SOURCE INFORMATION:
= = = = = = =

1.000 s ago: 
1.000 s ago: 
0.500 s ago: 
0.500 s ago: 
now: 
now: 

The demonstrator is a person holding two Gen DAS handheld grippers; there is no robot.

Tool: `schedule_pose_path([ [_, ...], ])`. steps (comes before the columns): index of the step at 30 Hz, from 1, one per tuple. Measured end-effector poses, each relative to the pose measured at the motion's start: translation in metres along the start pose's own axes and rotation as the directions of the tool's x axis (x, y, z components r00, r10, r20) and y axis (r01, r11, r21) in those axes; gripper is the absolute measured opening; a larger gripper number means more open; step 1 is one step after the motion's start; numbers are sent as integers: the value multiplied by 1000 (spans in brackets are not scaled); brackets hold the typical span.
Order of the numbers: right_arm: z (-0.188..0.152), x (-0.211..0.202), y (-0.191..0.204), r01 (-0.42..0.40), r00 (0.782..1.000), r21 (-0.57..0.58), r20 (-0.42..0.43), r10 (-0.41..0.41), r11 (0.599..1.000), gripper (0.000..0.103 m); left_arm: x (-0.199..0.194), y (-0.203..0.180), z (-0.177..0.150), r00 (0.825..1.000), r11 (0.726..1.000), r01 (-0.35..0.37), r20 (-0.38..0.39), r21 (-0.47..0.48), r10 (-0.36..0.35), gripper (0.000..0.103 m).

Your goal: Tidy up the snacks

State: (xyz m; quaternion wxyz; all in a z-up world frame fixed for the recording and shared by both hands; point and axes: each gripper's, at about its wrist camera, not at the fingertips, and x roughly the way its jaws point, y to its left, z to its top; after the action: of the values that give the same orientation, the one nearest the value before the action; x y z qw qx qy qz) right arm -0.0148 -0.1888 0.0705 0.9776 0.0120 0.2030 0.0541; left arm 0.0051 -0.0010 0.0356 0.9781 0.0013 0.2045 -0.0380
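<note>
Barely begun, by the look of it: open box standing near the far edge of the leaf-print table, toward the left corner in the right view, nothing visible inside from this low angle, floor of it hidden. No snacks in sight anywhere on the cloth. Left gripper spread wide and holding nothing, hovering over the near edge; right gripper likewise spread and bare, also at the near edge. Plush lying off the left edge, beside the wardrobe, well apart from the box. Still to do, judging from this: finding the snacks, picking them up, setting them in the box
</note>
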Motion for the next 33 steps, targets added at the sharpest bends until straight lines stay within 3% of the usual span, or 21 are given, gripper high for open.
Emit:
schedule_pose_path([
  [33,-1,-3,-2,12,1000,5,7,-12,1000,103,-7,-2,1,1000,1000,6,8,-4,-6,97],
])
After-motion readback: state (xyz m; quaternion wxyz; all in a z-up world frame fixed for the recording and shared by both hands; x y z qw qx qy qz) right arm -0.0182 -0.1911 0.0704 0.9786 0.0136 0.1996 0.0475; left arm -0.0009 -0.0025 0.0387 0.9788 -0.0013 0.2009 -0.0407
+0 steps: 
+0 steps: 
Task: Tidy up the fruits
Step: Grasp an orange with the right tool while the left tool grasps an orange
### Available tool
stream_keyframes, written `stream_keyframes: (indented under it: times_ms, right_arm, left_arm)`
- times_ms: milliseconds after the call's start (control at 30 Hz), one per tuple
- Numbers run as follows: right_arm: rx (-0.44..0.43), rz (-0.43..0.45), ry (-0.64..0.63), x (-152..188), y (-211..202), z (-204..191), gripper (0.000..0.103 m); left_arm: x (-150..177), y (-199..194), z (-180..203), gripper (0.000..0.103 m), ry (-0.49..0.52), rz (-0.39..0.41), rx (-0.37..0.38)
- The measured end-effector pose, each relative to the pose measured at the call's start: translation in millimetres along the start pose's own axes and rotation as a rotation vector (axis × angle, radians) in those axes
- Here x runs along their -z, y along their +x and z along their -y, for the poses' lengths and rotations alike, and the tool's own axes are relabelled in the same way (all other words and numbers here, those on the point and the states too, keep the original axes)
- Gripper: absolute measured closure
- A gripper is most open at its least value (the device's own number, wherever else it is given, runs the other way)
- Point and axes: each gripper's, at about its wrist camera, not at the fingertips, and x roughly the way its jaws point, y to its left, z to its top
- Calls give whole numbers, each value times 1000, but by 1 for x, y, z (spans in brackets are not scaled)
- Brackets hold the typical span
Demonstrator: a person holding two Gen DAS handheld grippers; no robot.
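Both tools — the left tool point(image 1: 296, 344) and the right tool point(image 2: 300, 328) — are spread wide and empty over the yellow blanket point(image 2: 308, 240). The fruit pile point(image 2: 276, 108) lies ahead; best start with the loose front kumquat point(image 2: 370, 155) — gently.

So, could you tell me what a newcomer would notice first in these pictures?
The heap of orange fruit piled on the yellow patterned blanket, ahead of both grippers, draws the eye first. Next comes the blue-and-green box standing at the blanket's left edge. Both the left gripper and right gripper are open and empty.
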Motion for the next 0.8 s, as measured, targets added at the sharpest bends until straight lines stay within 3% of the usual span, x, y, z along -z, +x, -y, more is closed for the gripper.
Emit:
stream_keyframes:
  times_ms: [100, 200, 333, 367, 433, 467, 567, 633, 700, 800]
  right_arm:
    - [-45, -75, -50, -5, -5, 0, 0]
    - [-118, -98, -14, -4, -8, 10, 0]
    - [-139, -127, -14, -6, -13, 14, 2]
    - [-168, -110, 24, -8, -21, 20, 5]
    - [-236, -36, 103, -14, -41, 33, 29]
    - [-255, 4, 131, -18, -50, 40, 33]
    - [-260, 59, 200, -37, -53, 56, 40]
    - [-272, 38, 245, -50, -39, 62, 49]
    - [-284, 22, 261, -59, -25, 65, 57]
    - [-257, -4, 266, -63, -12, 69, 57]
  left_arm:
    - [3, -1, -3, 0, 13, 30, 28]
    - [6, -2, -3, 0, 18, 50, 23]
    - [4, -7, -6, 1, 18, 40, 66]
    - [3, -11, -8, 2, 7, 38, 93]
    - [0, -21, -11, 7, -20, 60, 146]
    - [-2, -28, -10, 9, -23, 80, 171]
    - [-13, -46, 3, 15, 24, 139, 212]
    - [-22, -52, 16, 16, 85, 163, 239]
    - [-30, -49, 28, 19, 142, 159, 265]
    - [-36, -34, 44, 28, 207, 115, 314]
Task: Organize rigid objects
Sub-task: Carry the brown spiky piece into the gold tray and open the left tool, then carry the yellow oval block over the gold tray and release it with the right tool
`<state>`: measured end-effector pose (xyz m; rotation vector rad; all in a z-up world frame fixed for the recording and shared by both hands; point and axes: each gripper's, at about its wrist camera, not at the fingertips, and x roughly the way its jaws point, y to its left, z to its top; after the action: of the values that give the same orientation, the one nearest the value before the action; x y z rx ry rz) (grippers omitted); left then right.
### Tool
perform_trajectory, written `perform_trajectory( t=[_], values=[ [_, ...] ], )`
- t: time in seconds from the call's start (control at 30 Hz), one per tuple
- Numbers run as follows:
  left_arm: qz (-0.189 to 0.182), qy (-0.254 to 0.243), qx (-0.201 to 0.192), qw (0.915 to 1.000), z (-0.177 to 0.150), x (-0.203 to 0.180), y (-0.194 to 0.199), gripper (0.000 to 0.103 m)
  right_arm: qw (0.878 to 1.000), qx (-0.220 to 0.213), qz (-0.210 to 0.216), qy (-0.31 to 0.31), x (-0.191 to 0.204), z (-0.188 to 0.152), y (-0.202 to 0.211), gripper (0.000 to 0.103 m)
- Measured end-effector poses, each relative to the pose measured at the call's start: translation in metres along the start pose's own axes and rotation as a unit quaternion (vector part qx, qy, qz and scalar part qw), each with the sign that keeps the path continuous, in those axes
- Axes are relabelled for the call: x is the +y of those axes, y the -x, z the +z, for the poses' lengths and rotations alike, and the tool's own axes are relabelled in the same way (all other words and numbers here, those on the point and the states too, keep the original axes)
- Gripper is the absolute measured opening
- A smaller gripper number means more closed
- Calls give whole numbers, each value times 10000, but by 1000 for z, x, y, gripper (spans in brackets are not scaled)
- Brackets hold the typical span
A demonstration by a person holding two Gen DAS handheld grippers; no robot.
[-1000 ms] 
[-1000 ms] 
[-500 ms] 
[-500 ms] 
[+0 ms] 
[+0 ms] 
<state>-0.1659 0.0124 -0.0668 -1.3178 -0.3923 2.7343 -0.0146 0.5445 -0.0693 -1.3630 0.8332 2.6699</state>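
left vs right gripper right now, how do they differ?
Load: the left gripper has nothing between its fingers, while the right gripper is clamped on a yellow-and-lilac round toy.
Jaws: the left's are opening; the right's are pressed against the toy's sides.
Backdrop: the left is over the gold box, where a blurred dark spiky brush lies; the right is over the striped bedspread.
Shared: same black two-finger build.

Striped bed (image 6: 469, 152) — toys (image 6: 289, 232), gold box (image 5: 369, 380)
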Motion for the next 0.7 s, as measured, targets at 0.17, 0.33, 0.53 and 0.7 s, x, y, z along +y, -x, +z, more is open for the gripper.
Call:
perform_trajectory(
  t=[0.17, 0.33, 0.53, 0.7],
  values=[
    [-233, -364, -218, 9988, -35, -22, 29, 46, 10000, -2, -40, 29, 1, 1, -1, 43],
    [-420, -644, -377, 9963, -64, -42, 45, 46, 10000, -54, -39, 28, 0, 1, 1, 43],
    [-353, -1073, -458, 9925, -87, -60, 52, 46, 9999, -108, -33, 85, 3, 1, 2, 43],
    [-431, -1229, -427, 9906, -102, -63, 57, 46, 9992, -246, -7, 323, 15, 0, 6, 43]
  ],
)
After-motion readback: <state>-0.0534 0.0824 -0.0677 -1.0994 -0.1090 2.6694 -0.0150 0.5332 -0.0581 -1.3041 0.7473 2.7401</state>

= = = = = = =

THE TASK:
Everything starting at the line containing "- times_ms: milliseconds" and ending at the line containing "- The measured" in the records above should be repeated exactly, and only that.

RESPONSE TO THIS TASK:
- times_ms: milliseconds after the call's start (control at 30 Hz), one per tuple
- Numbers run as follows: right_arm: rx (-0.44..0.43), rz (-0.43..0.45), ry (-0.64..0.63), x (-152..188), y (-211..202), z (-204..191), gripper (0.000..0.103 m); left_arm: x (-150..177), y (-199..194), z (-180..203), gripper (0.000..0.103 m), ry (-0.49..0.52), rz (-0.39..0.41), rx (-0.37..0.38)
- The measured end-effector pose, each relative to the pose measured at the call's start: translation in millimetres along the start pose's own axes and rotation as a rotation vector (axis × angle, radians) in those axes

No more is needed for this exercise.